> Your task:
Starting at the line that contains "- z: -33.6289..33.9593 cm" in the listing below, write out every line word for word until you have written the line that contains "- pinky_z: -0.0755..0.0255".

> Source material:

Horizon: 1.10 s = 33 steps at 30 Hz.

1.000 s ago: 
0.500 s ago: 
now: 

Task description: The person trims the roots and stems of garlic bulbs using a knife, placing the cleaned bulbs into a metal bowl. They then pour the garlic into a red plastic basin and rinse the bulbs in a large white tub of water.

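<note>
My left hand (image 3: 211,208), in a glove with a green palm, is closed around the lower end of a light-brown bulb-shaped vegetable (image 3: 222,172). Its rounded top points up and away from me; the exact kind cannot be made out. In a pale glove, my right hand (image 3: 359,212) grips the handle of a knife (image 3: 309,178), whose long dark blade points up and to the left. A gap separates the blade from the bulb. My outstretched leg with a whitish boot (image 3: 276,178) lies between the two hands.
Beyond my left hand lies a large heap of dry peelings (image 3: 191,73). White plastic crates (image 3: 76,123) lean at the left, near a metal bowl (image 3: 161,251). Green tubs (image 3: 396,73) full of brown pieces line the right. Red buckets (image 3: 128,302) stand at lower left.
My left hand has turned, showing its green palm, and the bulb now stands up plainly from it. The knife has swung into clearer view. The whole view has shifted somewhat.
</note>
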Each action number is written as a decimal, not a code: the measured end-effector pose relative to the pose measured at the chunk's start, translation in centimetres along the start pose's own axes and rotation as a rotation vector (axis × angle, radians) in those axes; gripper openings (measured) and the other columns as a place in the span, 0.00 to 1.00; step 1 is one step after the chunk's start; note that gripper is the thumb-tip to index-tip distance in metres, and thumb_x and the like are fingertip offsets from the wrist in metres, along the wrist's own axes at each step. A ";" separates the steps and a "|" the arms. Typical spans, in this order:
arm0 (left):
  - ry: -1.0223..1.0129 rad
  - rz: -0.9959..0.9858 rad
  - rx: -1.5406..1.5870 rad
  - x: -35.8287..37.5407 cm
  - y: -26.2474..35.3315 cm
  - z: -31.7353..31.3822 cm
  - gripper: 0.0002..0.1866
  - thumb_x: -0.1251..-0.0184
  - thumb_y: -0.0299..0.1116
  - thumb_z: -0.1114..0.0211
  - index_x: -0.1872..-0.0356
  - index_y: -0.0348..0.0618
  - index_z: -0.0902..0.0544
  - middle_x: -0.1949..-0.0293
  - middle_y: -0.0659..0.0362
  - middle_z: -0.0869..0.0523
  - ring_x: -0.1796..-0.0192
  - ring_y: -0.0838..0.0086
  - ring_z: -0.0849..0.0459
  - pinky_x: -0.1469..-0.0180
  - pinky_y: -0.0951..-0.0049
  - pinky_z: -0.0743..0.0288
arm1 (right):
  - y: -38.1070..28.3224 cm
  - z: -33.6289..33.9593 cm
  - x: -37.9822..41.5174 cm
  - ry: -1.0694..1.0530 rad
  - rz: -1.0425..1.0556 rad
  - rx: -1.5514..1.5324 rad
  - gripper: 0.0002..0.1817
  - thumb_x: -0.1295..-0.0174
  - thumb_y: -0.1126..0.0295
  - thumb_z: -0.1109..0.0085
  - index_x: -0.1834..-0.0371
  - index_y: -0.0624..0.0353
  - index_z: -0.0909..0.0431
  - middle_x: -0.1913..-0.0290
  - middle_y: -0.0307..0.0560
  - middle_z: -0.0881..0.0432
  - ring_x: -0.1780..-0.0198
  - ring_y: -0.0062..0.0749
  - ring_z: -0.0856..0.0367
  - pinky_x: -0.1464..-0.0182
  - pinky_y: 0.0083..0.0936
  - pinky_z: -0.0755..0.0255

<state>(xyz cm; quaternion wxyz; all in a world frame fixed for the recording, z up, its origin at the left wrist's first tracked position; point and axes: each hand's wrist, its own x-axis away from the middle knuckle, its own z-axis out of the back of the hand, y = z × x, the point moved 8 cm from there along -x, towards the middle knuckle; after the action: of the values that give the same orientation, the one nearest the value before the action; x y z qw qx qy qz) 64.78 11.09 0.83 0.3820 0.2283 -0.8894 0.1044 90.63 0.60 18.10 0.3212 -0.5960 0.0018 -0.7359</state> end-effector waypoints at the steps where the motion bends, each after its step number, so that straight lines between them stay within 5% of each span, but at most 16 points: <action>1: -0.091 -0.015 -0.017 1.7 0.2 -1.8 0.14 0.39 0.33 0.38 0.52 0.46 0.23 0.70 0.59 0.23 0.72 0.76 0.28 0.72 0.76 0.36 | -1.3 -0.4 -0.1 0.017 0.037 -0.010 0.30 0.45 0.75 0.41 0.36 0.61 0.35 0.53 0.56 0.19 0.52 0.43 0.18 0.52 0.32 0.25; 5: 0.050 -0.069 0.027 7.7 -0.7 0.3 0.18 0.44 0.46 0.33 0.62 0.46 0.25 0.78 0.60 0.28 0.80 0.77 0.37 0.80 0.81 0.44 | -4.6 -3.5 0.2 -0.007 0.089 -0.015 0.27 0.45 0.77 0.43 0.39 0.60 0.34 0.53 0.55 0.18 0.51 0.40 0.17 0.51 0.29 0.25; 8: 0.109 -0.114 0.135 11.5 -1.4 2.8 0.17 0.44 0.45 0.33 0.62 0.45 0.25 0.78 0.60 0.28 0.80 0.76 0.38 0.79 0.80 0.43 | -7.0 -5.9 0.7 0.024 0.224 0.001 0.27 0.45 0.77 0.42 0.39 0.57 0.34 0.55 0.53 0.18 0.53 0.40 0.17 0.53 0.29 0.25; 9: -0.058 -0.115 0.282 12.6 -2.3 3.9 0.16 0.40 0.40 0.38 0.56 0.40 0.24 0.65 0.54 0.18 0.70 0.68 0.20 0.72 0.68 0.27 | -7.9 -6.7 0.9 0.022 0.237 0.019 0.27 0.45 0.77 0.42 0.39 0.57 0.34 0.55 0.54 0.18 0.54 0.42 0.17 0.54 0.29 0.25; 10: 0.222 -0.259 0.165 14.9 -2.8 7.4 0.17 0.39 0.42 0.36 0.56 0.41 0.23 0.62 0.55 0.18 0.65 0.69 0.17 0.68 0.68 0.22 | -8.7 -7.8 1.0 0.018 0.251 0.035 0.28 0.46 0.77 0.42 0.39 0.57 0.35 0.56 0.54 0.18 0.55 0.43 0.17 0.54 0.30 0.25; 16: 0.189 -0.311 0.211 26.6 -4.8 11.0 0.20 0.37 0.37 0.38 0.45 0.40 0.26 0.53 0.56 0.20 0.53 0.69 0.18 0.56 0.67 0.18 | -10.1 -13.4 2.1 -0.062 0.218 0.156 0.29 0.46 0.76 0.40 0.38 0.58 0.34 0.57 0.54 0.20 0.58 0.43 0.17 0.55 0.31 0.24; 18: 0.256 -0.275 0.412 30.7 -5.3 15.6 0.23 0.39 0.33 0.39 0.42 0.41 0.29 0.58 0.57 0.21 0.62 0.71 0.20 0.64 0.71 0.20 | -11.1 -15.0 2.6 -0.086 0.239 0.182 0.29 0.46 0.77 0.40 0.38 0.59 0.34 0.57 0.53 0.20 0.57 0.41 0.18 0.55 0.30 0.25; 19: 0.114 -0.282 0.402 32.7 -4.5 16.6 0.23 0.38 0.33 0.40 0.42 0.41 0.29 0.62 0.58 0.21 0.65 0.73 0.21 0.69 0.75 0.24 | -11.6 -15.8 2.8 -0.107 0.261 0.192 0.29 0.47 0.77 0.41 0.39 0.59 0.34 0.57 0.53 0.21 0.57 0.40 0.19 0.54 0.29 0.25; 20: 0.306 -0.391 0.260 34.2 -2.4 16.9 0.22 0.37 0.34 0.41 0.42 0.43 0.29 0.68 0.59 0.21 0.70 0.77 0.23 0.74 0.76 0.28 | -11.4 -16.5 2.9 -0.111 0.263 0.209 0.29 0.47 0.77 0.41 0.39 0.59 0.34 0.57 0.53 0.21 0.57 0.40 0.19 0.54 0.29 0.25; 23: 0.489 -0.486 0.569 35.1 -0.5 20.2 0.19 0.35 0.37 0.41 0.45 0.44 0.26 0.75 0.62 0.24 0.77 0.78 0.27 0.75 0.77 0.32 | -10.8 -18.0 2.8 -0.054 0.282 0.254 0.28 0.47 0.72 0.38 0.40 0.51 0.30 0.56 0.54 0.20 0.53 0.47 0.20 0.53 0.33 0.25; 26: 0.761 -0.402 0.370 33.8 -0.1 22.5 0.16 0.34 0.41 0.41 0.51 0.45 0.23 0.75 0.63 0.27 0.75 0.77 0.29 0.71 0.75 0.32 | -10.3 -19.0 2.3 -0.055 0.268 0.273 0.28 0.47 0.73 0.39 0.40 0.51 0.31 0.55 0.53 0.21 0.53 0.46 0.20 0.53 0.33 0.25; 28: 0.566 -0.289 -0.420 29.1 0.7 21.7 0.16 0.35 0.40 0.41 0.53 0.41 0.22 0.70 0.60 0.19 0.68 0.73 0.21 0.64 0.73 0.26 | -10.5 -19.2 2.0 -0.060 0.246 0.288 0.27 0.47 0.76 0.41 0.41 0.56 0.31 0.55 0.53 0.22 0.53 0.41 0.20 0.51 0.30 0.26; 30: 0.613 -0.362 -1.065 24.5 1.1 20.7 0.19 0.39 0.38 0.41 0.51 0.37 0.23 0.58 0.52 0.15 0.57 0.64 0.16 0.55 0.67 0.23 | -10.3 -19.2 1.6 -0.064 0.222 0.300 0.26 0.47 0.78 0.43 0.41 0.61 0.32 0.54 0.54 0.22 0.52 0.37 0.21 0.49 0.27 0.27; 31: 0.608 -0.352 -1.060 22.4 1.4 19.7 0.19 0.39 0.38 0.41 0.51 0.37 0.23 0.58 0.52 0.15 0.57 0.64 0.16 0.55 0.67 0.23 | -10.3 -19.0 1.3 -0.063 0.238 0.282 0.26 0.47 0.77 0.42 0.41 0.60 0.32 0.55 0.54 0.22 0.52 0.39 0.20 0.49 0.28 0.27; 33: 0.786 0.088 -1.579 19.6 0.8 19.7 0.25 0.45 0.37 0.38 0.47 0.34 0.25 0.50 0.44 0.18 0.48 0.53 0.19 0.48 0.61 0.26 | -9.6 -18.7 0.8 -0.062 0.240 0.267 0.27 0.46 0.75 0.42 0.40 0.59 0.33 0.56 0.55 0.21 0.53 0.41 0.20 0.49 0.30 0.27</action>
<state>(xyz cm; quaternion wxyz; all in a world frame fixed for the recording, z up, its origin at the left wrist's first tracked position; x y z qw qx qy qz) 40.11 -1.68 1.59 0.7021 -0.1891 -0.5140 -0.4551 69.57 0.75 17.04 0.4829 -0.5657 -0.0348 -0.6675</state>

> Worked solution:
  - z: -33.6289..33.9593 cm
  - x: -37.9822..41.5174 cm
  - ry: -1.0694..1.0530 rad
  - rz: -1.0425..1.0556 rad
  - rx: -1.5514..1.5324 rad
  - gripper: 0.0002..0.1817
  - thumb_x: -0.1295..-0.0174
  - thumb_y: -0.1126..0.0295
  - thumb_z: -0.1109..0.0085
  - index_x: -0.1834..-0.0371
  - index_y: -0.0624..0.0353
  - index_z: -0.0909..0.0431
  - middle_x: -0.1913..-0.0290
  - middle_y: -0.0307..0.0560
  - middle_z: -0.0881..0.0432
  - ring_x: -0.1780..-0.0198
  - ring_y: -0.0062..0.0749
  - ring_z: -0.0856..0.0367
  - pinky_x: -0.1464..-0.0182
  - pinky_y: 0.0083..0.0936
  - pinky_z: -0.0755..0.0255

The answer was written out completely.